ARBs and Cough: A Rare Occurrence
The incidence of cough with angiotensin II receptor blockers (ARBs) is very low, often reported to be comparable to a placebo. In contrast, angiotensin-converting enzyme (ACE) inhibitors are notorious for causing a persistent, dry cough in a significant number of patients. The primary reason for this distinction lies in how each class of drug interacts with the body's regulatory systems.
The Mechanism Behind an ACE Inhibitor Cough
To understand why ARBs are less likely to cause a cough, it's helpful to first understand why ACE inhibitors do. Both drug classes are used to manage blood pressure by targeting the renin-angiotensin-aldosterone system (RAAS), but they act on different points in the pathway. ACE inhibitors block the angiotensin-converting enzyme (ACE), which plays a role in forming angiotensin II and breaking down bradykinin. By blocking ACE, these medications lower blood pressure but also cause bradykinin to build up, leading to a cough.

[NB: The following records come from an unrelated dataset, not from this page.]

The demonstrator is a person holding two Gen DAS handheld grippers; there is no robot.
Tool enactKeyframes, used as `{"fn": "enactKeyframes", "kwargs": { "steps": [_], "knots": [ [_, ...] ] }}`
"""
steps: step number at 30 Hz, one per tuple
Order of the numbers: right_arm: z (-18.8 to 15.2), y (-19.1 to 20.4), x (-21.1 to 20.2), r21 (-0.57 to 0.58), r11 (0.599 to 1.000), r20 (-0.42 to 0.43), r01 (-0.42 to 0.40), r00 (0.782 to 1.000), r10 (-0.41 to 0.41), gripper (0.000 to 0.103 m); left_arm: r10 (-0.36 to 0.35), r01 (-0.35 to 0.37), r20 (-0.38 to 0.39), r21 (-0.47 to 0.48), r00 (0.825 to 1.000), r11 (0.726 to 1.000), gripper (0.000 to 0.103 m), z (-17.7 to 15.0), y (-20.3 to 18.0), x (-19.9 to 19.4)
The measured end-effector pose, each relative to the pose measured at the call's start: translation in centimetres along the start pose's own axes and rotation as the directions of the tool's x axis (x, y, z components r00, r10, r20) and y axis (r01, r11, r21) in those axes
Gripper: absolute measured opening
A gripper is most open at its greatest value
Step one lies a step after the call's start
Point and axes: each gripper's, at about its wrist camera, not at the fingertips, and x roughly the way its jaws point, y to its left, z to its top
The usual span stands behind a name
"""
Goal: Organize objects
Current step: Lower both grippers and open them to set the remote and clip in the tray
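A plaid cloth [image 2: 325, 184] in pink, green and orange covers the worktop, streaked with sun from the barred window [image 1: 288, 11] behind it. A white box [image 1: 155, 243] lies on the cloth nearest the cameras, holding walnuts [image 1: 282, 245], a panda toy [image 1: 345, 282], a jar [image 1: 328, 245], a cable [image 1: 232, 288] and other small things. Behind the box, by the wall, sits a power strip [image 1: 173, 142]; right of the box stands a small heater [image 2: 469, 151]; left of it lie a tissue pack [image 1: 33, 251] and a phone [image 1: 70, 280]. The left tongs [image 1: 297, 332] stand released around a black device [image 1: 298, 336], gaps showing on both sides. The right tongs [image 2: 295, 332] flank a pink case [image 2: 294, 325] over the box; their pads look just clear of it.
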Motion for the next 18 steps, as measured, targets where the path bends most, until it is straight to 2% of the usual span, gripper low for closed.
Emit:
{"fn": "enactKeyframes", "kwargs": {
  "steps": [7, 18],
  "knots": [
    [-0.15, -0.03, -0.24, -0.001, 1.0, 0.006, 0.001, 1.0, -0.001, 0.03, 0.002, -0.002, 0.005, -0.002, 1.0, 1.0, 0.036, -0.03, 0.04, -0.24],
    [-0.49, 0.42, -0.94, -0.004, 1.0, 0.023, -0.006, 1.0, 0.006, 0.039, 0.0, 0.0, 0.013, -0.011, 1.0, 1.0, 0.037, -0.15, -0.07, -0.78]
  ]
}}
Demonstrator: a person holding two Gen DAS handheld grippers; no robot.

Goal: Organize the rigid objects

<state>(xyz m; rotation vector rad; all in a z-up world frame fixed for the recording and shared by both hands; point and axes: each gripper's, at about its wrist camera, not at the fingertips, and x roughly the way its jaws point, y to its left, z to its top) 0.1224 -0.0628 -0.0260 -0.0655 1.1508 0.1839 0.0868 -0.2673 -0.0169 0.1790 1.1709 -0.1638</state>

The ARB Difference: A Different Approach
ARBs, such as losartan (Cozaar) and valsartan (Diovan), work differently. Instead of blocking the ACE enzyme, they prevent angiotensin II from binding to its receptor. This mechanism does not interfere with bradykinin breakdown, resulting in a significantly lower risk of cough compared to ACE inhibitors. Consequently, ARBs are often prescribed as an alternative for patients who cannot tolerate an ACE inhibitor cough.
Potential Explanations for a Rare ARB Cough
While a cough is uncommon with ARBs, it can still occur. Potential reasons include underlying respiratory conditions like allergies or asthma, individual sensitivity to the medication, a lingering cough after switching from an ACE inhibitor, or, very rarely, angioedema. Angioedema, a serious swelling, requires immediate medical attention.
Comparison of ARBs vs. ACE Inhibitors and Cough
Feature | ARBs (e.g., Losartan) | ACE Inhibitors (e.g., Lisinopril) |
---|---|---|
Mechanism of Action | Blocks angiotensin II from binding to its AT1 receptor. | Blocks the angiotensin-converting enzyme (ACE). |
Effect on Bradykinin | Does not increase bradykinin levels. | Causes an accumulation of bradykinin. |
Incidence of Cough | Low, often comparable to placebo (less than 3%). | High, affecting 5-35% of patients. |
Onset of Cough | Not typically associated with cough; if one occurs, it may be delayed or not drug-related. | Typically develops within the first weeks or months of treatment. |
Preferred for Cough | Standard alternative for patients who develop a cough on an ACE inhibitor. | Often switched to an ARB if cough develops. |
Incidence of Angioedema | Very rare; lower than ACE inhibitors. | Rare but more common than with ARBs. |
Managing a Persistent Cough
If you develop a persistent cough while taking an ARB, consult your healthcare provider. Do not discontinue your medication without medical advice. Your doctor can investigate the cause, which may involve evaluating for other conditions or, in rare instances, considering a dosage adjustment or switching medications.
Conclusion
Cough is a far less common side effect with ARBs compared to ACE inhibitors due to their differing effects on bradykinin. ARBs are a valuable alternative for patients who experience an ACE inhibitor cough. Should a cough occur while on an ARB, it's typically linked to an underlying issue, but medical evaluation is necessary to determine the cause.
For additional information on cardiovascular health and pharmacology, resources like the National Institutes of Health can be helpful.
Note: This article is for informational purposes only and does not constitute medical advice. Always consult with a qualified healthcare professional before making any decisions about your treatment or health.